Be in writing, set forth the factual basis of the grounds for disqualification, be sworn by the party, and be certified by the attorney that the motion and statements are made in GF>

39
Q

If there is no probable cause found at an adversary preliminary hearing for a felony defendant, is the defendant released from custody

A

Yes.

40
Q

When must a demand for an alibi be complied with?

A

The defendant must answer the demand no less than 10 days prior to trial or when the court directs.

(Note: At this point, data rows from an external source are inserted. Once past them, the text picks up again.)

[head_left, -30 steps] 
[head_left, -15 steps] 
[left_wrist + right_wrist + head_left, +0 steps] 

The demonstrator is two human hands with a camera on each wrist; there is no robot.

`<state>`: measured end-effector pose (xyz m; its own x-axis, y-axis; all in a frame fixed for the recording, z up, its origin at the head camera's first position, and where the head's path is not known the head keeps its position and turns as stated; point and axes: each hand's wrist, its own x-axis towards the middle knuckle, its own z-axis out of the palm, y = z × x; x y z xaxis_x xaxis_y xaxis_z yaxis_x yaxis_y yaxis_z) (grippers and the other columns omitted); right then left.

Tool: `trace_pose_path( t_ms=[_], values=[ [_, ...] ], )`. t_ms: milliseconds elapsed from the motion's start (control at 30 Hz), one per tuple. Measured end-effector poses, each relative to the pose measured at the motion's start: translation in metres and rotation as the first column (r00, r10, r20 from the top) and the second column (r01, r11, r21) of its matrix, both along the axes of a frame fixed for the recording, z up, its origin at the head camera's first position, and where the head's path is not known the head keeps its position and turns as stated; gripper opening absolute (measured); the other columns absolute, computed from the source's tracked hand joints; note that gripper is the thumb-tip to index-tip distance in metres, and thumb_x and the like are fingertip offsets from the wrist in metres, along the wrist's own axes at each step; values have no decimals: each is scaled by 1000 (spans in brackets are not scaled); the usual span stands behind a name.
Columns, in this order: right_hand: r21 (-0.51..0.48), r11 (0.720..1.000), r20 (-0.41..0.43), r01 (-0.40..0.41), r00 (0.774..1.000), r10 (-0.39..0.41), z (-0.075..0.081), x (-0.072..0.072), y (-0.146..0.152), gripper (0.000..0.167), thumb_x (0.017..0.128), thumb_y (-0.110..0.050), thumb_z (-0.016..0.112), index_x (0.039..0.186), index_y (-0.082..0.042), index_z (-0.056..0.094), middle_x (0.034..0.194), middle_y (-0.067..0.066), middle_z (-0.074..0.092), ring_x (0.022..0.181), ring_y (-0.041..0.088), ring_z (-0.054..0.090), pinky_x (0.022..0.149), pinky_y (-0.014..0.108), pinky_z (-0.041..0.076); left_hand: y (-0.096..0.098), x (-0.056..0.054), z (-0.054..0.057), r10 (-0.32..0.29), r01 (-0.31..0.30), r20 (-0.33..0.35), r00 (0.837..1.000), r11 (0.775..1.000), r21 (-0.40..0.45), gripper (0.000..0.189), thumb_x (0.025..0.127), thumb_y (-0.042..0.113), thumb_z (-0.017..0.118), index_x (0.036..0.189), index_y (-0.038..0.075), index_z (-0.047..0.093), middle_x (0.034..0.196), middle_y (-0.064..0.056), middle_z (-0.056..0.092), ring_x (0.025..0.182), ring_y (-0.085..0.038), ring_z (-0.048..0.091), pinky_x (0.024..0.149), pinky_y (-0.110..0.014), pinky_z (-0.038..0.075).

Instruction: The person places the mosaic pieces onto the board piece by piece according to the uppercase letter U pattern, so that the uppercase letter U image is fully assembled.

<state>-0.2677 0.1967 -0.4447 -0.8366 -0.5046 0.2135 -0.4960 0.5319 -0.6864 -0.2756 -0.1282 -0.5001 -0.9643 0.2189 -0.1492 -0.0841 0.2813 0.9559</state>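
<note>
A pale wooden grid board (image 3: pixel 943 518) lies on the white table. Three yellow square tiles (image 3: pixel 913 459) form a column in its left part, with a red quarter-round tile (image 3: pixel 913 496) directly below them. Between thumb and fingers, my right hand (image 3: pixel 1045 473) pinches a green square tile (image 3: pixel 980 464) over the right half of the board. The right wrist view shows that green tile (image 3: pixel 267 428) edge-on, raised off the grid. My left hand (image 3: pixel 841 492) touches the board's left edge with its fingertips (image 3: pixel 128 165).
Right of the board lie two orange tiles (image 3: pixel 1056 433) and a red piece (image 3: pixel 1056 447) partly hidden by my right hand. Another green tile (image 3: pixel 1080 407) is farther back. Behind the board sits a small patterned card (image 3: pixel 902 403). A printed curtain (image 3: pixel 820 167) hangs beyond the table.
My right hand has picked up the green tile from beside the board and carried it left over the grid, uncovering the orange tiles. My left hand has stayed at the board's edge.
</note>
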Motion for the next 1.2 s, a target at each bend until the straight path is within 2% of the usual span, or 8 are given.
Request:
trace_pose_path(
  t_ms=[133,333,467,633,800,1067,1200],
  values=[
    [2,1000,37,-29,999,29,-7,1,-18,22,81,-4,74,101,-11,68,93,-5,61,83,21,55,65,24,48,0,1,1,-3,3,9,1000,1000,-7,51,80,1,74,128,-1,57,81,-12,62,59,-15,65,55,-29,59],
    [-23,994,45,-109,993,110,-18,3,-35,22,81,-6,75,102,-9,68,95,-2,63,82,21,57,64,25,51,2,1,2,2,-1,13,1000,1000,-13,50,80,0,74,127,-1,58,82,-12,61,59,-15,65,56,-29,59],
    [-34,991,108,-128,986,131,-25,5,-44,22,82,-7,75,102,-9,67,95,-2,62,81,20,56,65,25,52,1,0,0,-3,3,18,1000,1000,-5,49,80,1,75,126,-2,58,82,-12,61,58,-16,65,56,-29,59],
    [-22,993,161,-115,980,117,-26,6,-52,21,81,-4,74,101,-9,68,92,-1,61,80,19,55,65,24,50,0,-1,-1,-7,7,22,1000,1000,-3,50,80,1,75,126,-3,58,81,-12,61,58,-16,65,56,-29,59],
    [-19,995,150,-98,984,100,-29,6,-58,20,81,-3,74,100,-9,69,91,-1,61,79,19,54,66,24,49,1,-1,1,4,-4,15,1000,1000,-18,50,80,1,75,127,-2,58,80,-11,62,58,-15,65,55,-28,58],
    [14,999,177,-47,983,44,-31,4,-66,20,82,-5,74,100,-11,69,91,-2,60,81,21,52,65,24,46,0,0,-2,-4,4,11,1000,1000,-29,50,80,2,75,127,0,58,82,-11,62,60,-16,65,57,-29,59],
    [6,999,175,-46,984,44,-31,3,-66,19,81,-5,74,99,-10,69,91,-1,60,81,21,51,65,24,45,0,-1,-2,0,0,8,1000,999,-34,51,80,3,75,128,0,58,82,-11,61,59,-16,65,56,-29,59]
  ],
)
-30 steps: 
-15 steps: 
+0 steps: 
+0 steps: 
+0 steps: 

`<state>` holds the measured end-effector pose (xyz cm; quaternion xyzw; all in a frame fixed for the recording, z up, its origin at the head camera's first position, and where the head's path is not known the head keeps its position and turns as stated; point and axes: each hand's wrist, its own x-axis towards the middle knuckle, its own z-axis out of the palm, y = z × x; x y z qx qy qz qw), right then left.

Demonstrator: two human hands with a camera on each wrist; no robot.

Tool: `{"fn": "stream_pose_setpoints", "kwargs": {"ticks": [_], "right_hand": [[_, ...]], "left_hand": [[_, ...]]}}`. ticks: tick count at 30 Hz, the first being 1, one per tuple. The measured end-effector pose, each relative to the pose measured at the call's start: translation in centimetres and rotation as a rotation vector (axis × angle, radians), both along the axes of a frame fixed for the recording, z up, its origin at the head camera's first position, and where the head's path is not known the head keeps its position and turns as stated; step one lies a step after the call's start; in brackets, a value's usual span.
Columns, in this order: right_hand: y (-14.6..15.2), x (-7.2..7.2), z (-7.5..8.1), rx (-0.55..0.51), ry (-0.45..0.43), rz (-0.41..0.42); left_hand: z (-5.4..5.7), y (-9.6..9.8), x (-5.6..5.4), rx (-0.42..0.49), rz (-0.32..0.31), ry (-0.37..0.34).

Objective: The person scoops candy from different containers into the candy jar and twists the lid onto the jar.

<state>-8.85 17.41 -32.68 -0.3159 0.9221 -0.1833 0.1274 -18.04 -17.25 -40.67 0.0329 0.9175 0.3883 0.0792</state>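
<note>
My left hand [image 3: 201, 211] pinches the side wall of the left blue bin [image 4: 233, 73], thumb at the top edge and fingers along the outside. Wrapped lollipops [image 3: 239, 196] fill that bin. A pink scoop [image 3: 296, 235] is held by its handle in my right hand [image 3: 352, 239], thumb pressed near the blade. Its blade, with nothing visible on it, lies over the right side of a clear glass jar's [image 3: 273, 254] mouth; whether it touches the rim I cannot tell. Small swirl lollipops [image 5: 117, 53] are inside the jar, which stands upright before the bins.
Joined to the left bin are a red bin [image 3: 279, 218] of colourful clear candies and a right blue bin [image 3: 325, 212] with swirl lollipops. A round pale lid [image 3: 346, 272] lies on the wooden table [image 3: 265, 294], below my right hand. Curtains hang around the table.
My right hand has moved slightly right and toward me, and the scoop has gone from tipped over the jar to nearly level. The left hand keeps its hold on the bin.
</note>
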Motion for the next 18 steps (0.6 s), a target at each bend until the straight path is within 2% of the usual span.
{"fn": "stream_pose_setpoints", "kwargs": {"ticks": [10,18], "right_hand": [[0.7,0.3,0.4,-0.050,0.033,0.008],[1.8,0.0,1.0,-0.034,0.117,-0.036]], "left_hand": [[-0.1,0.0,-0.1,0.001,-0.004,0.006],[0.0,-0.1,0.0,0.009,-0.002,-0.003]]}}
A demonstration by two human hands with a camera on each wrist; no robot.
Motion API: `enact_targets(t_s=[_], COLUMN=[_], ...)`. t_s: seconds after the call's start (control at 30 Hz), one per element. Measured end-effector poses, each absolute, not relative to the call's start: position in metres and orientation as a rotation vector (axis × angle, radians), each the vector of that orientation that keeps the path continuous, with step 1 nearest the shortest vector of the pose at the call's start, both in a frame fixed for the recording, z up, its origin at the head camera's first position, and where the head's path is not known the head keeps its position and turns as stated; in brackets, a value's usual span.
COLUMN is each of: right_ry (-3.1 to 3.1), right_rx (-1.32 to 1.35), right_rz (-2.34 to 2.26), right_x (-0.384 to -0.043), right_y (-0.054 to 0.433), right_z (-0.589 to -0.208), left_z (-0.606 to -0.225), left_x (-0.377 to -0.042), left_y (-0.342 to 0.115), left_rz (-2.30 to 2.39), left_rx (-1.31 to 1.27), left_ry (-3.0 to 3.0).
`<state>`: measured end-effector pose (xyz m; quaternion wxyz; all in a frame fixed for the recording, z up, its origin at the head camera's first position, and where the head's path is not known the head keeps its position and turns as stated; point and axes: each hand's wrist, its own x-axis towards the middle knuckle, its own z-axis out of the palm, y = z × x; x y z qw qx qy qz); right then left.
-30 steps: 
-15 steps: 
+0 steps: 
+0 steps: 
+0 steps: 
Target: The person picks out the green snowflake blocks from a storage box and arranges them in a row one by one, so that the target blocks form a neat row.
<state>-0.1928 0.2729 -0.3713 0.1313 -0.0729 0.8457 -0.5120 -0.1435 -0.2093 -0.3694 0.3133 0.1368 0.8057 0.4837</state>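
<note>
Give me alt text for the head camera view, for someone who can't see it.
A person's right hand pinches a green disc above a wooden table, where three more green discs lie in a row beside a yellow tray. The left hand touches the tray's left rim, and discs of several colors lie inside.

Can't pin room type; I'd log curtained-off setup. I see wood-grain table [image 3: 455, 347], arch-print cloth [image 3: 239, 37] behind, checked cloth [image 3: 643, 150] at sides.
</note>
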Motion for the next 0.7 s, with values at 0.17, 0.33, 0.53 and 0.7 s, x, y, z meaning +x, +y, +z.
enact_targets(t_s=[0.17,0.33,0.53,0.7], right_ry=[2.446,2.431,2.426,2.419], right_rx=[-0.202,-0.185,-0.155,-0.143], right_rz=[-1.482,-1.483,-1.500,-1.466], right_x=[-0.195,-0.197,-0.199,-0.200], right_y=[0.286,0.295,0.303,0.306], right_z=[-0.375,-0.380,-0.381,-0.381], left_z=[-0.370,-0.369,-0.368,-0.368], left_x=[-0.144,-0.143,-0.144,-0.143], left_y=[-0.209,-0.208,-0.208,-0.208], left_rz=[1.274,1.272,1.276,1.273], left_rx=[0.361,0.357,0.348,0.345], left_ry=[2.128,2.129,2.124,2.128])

The state then has 5 days from the answer to provide the identity of rebuttal witnesses.

41
Q

What must a motion to supress evidence contain

A

A statement of facts on which the motion is based, the reasons for suppression, and a particular description of evidence to be suppressed.

42
Q

Plea for multiple charges throught the state

A

Once a defendant has entered a plea at arraingment, the defendant may, with the court’s permission, plea duilty or nolo to any charges pending against him in the state over which the court would have jdx. When permitted by law, the defendant may also plead to charges pending in a court of lesser jdx. The prosecutors in the other cases must consent in writing. By pleading to other charges, the defendant waives venue and any non jdx defects relating to the other charges.

43
Q

When may the jury be discharged

A

When their verdict has been received, when the court, after sufficient time, finds that there is no reasonable probability that the jurors can agree on a verdict, when a necessity exists for their discharge, when the defendant and the prosecuting atty consent to the discharge.

44
Q

When are presentence investigative reports mandatory

A

if the judge, who has discretion as to what sentence to impose, wants to place the defendant in prison for his first felony OR if the defendant has been found guilty of a felony and is under the age of 18 OR if the judge, who has discretion, sentences the defendant to prison as a result of a probation violation for which the judge previously dispensed w/ a presentence investigative report.

45
Q

When can a court modify a sentence

A

A court may correct an illegal sentence at any time and may reduce or modify a legal sentence within 60 days after either imposition of the sentence or receipt of an appellate court mandate or order of dismissal.